Perspective
The modern mind would do well to remember that perspective, such as that exhibited in paintings like Albrecht Durer's St. Jerome in His Chamber, was an historical invention and a product of the evolution of consciousness:
We must not forget that [in the Middle Ages] perspective had not yet been discovered, nor underrate the significance of this. True, it is no more than a device for pictorially representing depth, and separateness, in space. But how comes it that the device had never been discovered before--or, if discovered, never adopted? There were plenty of skilled artists, and they would certainly have hit upon it soon enough if depth in space had characterized the Collective Representations they wished to reproduce, as it characterizes ours. They did not need it. Before the scientific revolution the world was more like a garment men wore about them than a stage on which they moved. In such a world the convention of perspective was unnecessary. (SA 94-95)
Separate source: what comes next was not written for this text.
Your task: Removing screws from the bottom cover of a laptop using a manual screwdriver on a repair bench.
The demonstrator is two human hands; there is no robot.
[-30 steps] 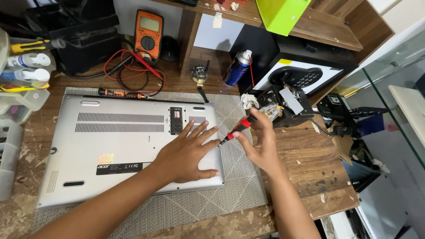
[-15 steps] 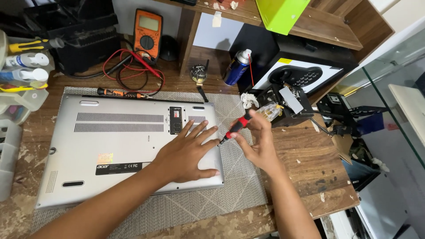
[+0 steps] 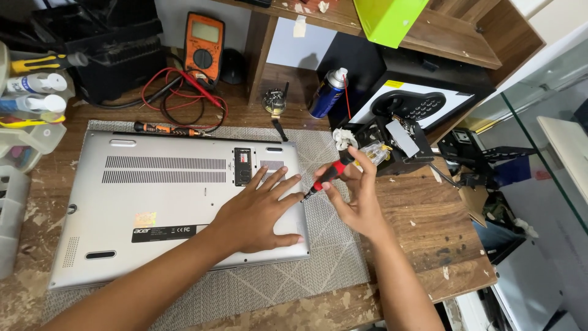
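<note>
Head view. A silver laptop (image 3: 177, 202) lay upside down, base plate upward, on a grey woven mat (image 3: 331, 245) spread over the wooden worktop (image 3: 429, 227). The mat appeared placed to cushion the lid beneath and to keep the case from sliding.

The left hand (image 3: 260, 211) lay flat and open on the right-hand end of the base plate, fingers spread toward the edge nearest the tool. It gripped nothing; the spread, pressing posture was consistent with steadying the case against movement.

The right hand (image 3: 355, 196) was closed around a small screwdriver (image 3: 327, 176) with a red and black handle. Thumb and fingertips pinched the handle, the sort of hold that allows fine turning. The shaft slanted down and to the left, its tip at or just off the right edge of the laptop, close beside the left fingertips. Whether the tip sat in a screw could not be told.

A second screwdriver (image 3: 165, 128) with an orange and black handle lay on the mat just beyond the far edge of the laptop, within easy reach. Behind it stood an orange multimeter (image 3: 204, 46), its red and black leads (image 3: 184, 101) coiled loosely on the worktop. A blue spray can (image 3: 327, 93) stood upright further right, near a black box with a keypad (image 3: 410, 107). Small bottles sat in a clear tray (image 3: 30, 132) at the left margin, well apart from both hands.
</note>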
Perspective is thus instrumental to the development of The Camera Sequence:
The eye, seeing in perspective, is projecting its own point of view, its punctiliar nothingness, as I would like to call it, into what geometricians call the plane at infinity but the ordinary man has to imagine as something like the inside of a vast hollow shell. By doing so, the eye converts that hollow sphere into a tableau that reduces depth to surface and flattens three dimensions into only two. That is the immediate experience so faithfully recorded by the camera. (RM 73)
See in particular "The Harp and the Camera" (RM 65-78), Saving the Appearances, Chap. XXII.